×

Alumna reflects on starting her nursing career during the coronavirus pandemic

Alumna reflects on starting her nursing career during the coronavirus pandemic

By Taylor Utzig

Nina Herkert (BSN ‘19) was only months into her first nursing job when the coronavirus (COVID 19) pandemic hit. “Being a first-year nurse in the emergency department during a pandemic–I would be lying if I said I wasn’t overwhelmed,” she says.  

Herkert works at the University of Wisconsin Hospital in Madison, where she just finished her orientation in April 2020. As a young nurse, Herkert says it’s been a difficult experience trying to develop confidence in her nursing skills on top of the challenges facing all health care professionals during this public health crisis. “Along with the fears of shortcomings in my new nursing skills, I now have the challenge of lack of supplies, large patient volumes, and the concern of contracting the virus. I anticipated difficulties in my first year as a nurse, but I never anticipated this.

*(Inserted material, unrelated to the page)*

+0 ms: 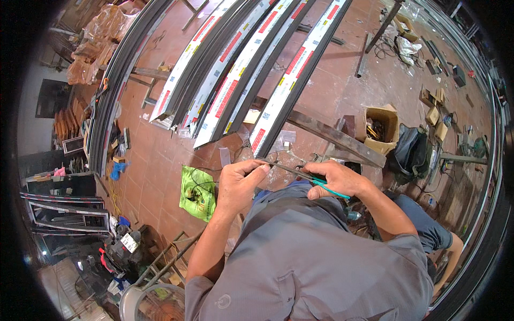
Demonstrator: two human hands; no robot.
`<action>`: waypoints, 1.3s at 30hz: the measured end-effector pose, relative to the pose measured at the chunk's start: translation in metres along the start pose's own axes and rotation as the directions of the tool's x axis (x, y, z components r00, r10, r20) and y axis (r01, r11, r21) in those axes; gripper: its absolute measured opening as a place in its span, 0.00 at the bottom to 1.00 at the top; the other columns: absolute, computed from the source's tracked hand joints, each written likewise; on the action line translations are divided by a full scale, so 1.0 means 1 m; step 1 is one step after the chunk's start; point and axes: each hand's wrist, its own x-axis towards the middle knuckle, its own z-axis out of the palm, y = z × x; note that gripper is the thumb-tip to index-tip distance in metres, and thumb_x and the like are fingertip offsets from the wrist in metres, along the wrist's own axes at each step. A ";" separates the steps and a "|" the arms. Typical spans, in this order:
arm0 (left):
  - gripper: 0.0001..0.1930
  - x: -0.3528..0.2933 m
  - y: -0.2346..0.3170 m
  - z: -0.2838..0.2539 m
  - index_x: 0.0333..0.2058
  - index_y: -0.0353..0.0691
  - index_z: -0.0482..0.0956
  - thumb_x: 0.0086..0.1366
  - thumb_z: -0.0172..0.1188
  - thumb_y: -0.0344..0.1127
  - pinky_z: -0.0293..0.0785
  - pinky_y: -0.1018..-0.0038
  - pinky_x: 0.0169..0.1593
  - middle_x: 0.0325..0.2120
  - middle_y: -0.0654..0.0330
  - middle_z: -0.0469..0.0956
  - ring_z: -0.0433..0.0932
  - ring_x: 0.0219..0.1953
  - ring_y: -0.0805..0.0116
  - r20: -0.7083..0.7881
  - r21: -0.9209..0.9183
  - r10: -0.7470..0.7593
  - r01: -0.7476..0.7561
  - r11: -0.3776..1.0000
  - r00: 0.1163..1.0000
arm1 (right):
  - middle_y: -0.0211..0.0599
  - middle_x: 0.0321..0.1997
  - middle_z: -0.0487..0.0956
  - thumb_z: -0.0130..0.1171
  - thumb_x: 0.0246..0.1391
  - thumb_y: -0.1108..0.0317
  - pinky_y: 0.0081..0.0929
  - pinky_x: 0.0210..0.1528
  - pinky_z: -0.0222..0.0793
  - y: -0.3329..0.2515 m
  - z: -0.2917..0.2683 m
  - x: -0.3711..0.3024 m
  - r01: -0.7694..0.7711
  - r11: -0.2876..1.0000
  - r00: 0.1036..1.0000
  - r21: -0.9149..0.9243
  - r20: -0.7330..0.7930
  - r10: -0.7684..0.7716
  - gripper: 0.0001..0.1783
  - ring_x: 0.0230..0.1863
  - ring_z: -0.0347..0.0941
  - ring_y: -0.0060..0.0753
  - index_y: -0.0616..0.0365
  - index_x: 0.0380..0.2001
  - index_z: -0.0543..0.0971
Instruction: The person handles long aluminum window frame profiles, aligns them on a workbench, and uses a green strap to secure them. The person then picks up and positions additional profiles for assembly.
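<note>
My right hand [342, 181] is closed around scissors with teal handles [327, 188]. Their dark blades [292, 169] point left toward my other hand. My left hand [241, 179] is pinched, thumb against fingers, near the blade tips; whatever sits in the pinch is too small to make out. Just beyond both hands ends a long dark metal profile [286, 83] faced with white, red-printed film. To its left lie several similar profiles [227, 91], side by side, with angle-cut near ends.
A steel support bar [337, 138] runs under the profiles. To the right are an open cardboard box [382, 128] and a black bag [411, 150]. A green bag [197, 192] lies on the tiled floor. Another person [423, 222] bends close at my right.
</note>
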 end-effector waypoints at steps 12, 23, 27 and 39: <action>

Though as a Loyola Nursing graduate, Herkert finds strength by drawing on her Jesuit education. During her four years at Loyola, Herkert traveled to Lourdes, France, where she learned about the important role faith and hope play in a patient’s health. It’s a lesson that continues to inform her commitment to quality  care. “Being a Loyola Nurse means using my understanding of people as both body and soul and walking alongside them on their health care journey,” reflects Herkert.  

After attending Catholic schools most of her life, Herkert says it was Loyola’s Jesuit identity that attracted her to the University. She also was impressed by Loyola’s connections to hospitals in Chicago and the opportunities offered for her clinical experience. 


Being a Loyola Nurse means using my understanding of people as both body and soul and walking alongside them on their health care journey


Herkert spent most of her clinical work  at John H. Stroger, Jr. Hospital of Cook County, which  she recalls as one of the most important parts of her nursing education at Loyola. “I’ll always remember the nurses who taught me how to be resourceful when faced with a lack of supplies, something that is coming in handy in the face of mask and ventilator shortages.”  

Perhaps ironically, the spread of the coronavirus pandemic coincides with the Year of the Nurse, a World Health Organization declaration recognizing the impact nurses and midwives have on health care. To Herkert, this coincidence reinforces the commitment she made at the start of  her nursing career. “I knew going into nursing would be messy and hard, but the Year of the Nurse shows that even though nursing is messy and hard, it is also beautiful and worthy of praise.”